What to work on -
In the listing that follows, the range to quote begins at the line that has "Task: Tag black" and ends after the line that has "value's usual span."; quote it verbatim and add nothing.
*** Data for analysis Section Begins ***
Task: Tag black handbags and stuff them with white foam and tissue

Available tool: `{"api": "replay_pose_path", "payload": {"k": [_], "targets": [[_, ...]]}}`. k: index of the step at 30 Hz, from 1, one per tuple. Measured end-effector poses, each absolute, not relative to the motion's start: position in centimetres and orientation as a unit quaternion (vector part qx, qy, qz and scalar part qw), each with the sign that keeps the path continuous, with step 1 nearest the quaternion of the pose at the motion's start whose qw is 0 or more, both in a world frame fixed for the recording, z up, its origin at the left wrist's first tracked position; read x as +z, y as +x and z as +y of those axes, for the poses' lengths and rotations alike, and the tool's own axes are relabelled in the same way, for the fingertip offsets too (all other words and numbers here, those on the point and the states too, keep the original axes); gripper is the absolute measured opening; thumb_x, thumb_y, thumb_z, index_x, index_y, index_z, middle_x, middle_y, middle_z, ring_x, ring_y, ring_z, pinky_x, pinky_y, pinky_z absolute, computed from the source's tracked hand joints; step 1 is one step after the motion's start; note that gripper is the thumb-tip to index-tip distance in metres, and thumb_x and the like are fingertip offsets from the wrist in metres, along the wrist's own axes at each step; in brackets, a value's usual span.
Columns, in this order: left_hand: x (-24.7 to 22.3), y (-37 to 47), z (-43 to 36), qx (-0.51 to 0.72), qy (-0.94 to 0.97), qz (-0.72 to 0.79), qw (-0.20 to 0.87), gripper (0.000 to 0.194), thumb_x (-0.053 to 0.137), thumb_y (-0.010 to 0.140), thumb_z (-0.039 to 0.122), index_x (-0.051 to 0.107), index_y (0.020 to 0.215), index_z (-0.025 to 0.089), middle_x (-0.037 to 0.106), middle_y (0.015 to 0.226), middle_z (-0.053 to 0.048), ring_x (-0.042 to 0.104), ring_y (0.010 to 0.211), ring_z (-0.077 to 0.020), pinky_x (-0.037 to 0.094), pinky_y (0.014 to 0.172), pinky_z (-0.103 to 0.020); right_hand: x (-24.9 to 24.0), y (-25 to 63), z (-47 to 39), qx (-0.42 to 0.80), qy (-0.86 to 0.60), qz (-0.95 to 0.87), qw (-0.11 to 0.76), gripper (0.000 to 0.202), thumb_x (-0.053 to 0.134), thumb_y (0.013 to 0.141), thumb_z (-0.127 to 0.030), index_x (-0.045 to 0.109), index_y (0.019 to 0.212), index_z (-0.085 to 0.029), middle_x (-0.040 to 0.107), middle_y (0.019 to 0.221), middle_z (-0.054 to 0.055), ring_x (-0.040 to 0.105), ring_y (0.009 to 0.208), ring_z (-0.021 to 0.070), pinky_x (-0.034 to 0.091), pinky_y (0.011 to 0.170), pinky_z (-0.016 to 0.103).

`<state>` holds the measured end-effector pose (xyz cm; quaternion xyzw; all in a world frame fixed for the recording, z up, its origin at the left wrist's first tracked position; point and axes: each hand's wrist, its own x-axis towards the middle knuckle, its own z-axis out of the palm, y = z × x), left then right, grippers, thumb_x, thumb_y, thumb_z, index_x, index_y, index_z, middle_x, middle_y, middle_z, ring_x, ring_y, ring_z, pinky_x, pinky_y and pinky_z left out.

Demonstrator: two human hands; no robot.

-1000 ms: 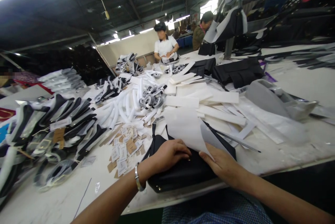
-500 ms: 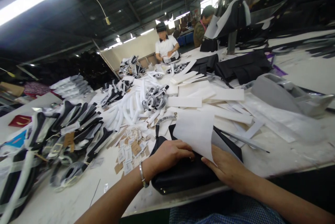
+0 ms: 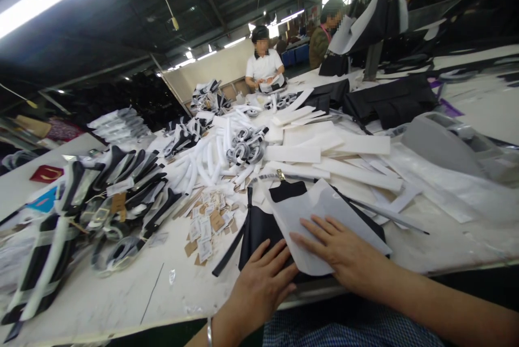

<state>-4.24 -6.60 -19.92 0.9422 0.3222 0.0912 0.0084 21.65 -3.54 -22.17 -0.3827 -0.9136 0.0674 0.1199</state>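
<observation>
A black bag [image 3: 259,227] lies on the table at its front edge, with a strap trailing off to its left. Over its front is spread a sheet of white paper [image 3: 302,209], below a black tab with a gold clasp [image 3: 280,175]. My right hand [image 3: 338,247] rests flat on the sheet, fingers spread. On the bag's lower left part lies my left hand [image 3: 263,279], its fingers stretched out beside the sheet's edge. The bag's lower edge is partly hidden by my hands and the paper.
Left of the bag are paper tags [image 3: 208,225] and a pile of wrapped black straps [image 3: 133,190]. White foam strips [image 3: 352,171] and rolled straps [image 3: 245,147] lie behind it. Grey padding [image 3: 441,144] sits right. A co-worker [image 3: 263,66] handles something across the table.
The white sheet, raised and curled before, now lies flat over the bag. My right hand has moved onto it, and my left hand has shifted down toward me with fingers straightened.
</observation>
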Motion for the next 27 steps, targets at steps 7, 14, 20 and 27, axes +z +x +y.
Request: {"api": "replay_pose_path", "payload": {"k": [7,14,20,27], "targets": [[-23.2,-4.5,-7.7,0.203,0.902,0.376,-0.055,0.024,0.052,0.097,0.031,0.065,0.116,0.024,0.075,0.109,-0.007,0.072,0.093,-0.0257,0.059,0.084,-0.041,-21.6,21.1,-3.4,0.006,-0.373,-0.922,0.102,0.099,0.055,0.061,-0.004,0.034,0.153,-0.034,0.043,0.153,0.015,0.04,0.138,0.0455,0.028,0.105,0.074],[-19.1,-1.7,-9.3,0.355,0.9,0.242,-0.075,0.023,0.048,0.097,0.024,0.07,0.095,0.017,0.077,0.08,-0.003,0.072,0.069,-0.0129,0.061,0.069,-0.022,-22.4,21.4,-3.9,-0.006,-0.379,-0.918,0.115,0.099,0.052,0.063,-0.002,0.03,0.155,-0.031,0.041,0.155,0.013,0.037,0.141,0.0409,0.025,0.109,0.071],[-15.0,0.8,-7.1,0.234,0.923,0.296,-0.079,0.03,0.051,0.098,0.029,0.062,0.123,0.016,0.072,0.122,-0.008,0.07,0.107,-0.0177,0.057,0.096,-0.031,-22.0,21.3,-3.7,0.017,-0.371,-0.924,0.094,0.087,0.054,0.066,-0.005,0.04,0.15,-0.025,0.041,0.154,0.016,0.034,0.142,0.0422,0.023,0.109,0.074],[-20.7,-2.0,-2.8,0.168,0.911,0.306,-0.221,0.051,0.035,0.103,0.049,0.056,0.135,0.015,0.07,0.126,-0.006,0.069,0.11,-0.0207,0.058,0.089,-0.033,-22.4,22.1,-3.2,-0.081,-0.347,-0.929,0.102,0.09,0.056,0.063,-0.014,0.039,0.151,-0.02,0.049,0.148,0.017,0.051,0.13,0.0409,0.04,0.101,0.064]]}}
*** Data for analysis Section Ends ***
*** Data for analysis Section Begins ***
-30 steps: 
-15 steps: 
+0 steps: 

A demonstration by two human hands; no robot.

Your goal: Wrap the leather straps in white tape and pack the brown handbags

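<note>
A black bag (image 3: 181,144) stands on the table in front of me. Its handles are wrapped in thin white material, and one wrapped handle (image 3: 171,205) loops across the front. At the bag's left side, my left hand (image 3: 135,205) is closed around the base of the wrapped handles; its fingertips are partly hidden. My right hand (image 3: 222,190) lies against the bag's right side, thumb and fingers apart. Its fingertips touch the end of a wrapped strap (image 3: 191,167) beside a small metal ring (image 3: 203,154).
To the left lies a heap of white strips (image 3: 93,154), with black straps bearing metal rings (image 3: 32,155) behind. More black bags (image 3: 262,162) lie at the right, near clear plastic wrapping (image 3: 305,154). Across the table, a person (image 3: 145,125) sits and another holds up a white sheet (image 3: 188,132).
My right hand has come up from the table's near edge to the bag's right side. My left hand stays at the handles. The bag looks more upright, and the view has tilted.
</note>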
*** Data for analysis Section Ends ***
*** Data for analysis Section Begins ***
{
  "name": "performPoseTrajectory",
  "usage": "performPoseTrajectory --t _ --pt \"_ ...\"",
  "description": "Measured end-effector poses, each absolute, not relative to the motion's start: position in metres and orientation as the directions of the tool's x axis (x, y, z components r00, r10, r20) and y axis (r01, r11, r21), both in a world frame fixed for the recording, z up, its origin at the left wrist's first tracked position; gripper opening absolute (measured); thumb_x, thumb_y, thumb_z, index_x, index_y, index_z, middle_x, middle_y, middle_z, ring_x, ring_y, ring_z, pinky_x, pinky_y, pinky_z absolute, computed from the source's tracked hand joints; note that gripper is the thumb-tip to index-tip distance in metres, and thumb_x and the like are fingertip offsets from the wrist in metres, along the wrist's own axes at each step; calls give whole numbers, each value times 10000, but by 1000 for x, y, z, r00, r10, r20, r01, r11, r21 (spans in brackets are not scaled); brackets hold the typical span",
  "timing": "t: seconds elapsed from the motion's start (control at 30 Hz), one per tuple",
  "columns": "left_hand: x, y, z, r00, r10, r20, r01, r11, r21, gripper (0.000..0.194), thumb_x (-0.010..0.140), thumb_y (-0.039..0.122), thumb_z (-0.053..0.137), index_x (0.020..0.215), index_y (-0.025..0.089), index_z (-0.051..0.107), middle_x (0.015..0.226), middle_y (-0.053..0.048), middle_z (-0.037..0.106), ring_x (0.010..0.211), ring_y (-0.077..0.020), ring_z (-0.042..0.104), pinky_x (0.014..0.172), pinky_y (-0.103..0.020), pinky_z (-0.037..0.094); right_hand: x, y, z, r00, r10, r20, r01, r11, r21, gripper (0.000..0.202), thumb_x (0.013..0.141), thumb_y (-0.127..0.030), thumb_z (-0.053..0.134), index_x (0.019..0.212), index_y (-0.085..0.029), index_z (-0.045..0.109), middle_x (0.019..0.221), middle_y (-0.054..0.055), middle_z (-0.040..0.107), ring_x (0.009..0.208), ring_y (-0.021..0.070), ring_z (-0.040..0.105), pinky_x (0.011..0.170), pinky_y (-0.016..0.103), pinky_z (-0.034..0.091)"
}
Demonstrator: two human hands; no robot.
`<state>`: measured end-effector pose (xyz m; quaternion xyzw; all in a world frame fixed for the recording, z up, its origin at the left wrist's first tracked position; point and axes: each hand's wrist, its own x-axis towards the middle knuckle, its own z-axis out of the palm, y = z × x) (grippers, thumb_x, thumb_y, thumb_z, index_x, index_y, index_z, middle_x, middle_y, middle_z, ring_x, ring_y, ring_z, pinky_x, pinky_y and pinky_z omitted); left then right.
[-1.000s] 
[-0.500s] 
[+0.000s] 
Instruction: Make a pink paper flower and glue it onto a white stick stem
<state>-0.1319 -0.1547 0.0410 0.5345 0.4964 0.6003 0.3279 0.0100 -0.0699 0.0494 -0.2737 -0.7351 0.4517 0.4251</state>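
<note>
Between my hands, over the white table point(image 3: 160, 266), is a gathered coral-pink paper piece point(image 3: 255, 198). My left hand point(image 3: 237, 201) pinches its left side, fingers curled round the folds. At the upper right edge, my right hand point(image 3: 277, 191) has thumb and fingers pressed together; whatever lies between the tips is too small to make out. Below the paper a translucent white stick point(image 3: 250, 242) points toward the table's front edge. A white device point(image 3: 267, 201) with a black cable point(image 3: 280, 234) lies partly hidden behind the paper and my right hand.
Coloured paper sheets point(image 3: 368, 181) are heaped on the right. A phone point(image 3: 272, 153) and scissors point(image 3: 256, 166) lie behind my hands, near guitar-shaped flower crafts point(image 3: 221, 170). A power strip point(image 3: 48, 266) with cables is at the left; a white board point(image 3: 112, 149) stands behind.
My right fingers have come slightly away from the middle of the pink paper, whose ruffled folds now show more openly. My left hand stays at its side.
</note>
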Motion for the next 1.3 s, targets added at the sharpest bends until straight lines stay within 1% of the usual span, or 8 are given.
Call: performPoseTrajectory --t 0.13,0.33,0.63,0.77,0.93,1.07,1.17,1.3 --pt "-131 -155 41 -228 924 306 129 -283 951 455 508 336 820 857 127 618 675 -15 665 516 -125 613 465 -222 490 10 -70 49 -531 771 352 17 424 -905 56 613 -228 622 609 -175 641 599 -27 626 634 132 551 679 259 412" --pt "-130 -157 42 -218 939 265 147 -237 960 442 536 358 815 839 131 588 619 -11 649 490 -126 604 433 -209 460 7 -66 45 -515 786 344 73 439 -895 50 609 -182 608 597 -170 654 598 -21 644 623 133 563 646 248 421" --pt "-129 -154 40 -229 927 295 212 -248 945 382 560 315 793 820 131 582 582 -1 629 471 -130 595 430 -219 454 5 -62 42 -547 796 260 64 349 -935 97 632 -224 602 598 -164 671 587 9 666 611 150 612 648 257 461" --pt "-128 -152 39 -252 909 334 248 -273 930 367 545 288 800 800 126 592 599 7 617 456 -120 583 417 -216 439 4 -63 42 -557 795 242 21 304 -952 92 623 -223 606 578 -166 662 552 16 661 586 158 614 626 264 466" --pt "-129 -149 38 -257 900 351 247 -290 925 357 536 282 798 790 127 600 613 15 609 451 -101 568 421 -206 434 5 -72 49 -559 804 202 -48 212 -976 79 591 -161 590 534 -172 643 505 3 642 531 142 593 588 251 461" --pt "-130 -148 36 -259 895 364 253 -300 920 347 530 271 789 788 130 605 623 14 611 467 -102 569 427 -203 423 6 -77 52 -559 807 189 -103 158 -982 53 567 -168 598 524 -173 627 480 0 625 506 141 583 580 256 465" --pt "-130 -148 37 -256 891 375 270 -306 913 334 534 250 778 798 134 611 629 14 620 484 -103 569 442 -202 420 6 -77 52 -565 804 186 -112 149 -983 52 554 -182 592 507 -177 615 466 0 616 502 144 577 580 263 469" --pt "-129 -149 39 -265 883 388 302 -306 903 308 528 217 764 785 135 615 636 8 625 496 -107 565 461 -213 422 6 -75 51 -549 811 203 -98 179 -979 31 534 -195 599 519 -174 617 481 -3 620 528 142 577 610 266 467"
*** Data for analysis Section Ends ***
Answer to the problem -
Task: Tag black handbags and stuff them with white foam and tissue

Available tool: `{"api": "replay_pose_path", "payload": {"k": [_], "targets": [[_, ...]]}}`. k: index of the step at 30 Hz, from 1, one per tuple. Measured end-effector poses, each absolute, not relative to the motion's start: position in centimetres and orientation as a unit quaternion (vector part qx, qy, qz and scalar part qw), each with the sign that keeps the path continuous, with step 1 nearest the quaternion of the pose at the motion's start whose qw is 0 or more, both in a world frame fixed for the recording, z up, its origin at the left wrist's first tracked position; read x as +z, y as +x and z as +y of those axes, for the poses' lengths and rotations alike, and the tool's own axes are relabelled in the same way, for the fingertip offsets too (all other words and numbers here, those on the point and the states too, keep the original axes); gripper is the absolute measured opening; thumb_x, thumb_y, thumb_z, index_x, index_y, index_z, middle_x, middle_y, middle_z, ring_x, ring_y, ring_z, pinky_x, pinky_y, pinky_z absolute, computed from the source's tracked hand joints; step 1 is one step after the motion's start; note that gripper is the thumb-tip to index-tip distance in metres, and thumb_x and the like are fingertip offsets from the wrist in metres, along the wrist's own axes at each step; in brackets, a value's usual span.

Nothing further is needed for this exercise.